Bradley Beal's return to the Washington Wizards has coincided with their return to winning basketball — though his play on the offensive end of the court has not necessarily be a reason why.
Going into Monday night, the Wizards had five of six games with Beal back; however, he had only shot above 50 percent once and appeared hesitant in utilizing his elite ability to convert from beyond the arc. In a showdown with one of the best teams in the NBA, Beal returned to form in impressive fashion: 23 points on just 13 shots, with 7 assists and 4 rebounds in a 105-97 win against the Portland Trailblazers.
This wasn't a case of Beal over performing on the midrange game that he has become too reliant on, either. The Wizards shooting guard scored 19 of his 23 points at the line, from three-point range and from the foul line. When he was running plays inside the three-point line, he opted to set his teammates up rather than shoot contested shots and in turn showed some of the playmaking ability that is starting to separate him from the standard issue spot up shooting guard.

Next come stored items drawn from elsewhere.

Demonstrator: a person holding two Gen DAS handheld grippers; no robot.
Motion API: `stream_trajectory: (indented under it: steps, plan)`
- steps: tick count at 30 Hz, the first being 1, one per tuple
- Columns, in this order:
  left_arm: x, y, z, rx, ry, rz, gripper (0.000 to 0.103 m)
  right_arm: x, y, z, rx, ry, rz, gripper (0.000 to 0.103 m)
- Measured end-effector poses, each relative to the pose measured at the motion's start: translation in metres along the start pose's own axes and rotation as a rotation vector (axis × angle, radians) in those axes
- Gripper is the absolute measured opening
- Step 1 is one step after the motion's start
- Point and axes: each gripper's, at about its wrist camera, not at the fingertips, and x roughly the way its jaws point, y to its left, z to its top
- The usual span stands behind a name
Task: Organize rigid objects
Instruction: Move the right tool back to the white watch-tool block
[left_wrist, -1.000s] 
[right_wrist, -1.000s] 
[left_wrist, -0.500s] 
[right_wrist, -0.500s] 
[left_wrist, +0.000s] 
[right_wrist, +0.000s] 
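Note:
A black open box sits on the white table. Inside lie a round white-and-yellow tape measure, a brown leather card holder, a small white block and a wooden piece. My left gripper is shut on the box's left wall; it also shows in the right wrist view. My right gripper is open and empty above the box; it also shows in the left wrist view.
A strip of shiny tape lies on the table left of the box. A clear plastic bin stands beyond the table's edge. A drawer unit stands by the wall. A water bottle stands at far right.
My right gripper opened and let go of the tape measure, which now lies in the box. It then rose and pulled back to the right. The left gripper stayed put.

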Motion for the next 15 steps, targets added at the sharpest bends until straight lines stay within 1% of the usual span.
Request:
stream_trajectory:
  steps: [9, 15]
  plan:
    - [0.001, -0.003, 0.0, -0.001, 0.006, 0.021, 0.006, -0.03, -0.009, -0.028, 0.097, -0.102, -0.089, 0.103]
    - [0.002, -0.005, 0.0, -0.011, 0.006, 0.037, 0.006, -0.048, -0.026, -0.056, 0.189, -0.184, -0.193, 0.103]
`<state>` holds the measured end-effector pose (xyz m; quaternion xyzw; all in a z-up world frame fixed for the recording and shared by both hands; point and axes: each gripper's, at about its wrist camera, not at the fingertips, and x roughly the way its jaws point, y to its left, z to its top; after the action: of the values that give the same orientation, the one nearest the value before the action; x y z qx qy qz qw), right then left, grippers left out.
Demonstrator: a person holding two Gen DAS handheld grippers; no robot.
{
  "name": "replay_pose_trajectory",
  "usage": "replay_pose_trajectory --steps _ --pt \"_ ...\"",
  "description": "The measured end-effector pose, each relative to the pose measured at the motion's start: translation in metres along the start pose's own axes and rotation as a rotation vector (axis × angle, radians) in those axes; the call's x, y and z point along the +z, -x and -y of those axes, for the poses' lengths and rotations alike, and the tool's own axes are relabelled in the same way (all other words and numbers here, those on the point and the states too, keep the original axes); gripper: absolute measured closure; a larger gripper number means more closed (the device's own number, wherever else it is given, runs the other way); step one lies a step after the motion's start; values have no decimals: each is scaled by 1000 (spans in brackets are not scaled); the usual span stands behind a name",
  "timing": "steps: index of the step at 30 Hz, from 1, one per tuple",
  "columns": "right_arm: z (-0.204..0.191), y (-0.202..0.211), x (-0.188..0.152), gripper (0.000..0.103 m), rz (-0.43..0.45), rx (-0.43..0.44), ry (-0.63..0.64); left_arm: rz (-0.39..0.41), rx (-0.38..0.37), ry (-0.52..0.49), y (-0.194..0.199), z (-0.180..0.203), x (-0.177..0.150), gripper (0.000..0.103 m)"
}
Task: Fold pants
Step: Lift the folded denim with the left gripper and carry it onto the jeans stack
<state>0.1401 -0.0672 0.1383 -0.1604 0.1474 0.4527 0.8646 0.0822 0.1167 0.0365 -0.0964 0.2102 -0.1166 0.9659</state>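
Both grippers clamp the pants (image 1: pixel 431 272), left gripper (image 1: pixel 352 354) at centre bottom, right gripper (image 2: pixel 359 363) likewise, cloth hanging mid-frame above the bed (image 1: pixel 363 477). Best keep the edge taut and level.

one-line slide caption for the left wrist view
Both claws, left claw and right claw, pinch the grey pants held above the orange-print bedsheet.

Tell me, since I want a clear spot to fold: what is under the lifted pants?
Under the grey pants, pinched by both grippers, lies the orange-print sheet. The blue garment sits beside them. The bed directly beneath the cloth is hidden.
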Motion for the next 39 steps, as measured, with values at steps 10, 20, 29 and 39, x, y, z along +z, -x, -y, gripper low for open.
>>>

Beal hit all four of his three-pointers on the night. Furthermore, several of his makes displayed an aggressiveness from that range that had been lacking recently. Consider the following two plays. On the first, Beal uses Drew Gooden's screen to create space, then takes a step back three-pointer off the dribble (which he converts).
With the next shot, Beal doesn't find his shot immediately off John Wall's pass. He waits, steps in with his right foot and squares up for a good look at the basket (that he also converts).
Taking shots like these are essential to put pressure on the defense, forcing them to deal with Beal's efficient shooting from deep.
Wizards head coach Randy Wittman was quite pleased with the play from his third-year shooting guard: "His confidence level is back a little bit. I thought at the beginning of the last game he was wavering a little bit, he was hesitant. I just told him, 'Go out and play. Don't think about anything, don't think about a missed shot or mistake.'
Getting into seams, dropping passes off...That's what he can do. He's not just a jump shooter. He's gotta put pressure on the defense when they chase him off screens, gets into seems, get the big to convert, if the big doesn't convert, get to the basket."
This was Beal's ninth game scoring 20 or more point game in his 49th appearance of the season. He had 22 such games in 73 appearances last season and 13 in 56 appearances in his rookie campaign. Clearly, the injuries that have hampered Beal's season has prevented the sort of breakout season that Wizards fans were hoping for after the 2014 playoffs.
Beal acknowledged that his play recently had not been up to his own standards, saying after the victory over Portland, "I know I haven't been playing well ever since I came back, I just needed to get my rhythm back and my feet back underneath me."
He credited his teammates for "continuing to yell at me" to shoot more and keep his confidence up. Even after his strong performance over Portland, Beal said his teammates thought he passed up too many shots during the game.
As much as it seems unfair to quibble with such a strong performance, which saw Beal post a team high +19 (no other Wizard start was above +3) and a team low defensive rating, you can see why his teammates yell at him to shoot it more. Take the following clip for example:
Sometimes it's good to pass up a good shot for a great shot but as far as this team goes — other than a wide open look at the rim — there is no better shot. After all, Beal is a 46 percent three-point shooter on the right side of the floor.
Portland's Terry Stotts, coach of a team that hoists the fourth most three-pointers per game in the NBA, summed up his thoughts on three-point shooting quite simply prior to the game: "Philosophically I'm very much in favor of good three-point shooters taking a lot of threes."
The Wizards, who are one of only three teams with two starters in the top 20 in three-point shooting percentage (Golden State and Atlanta are the other two), could use a few more of these vital shots from their best threat from deep.
So though John Wall is plenty enough to carry this team into the playoffs, he'll certainly need his back court running mate Bradley Beal repeat his play from Monday as the season ends and the postseason begins. And if Beal can step up and continue play well against the rest of the Wizards' opponents the way he did Monday against one of the NBA's best, their ceiling looks much higher than it did just a few weeks ago.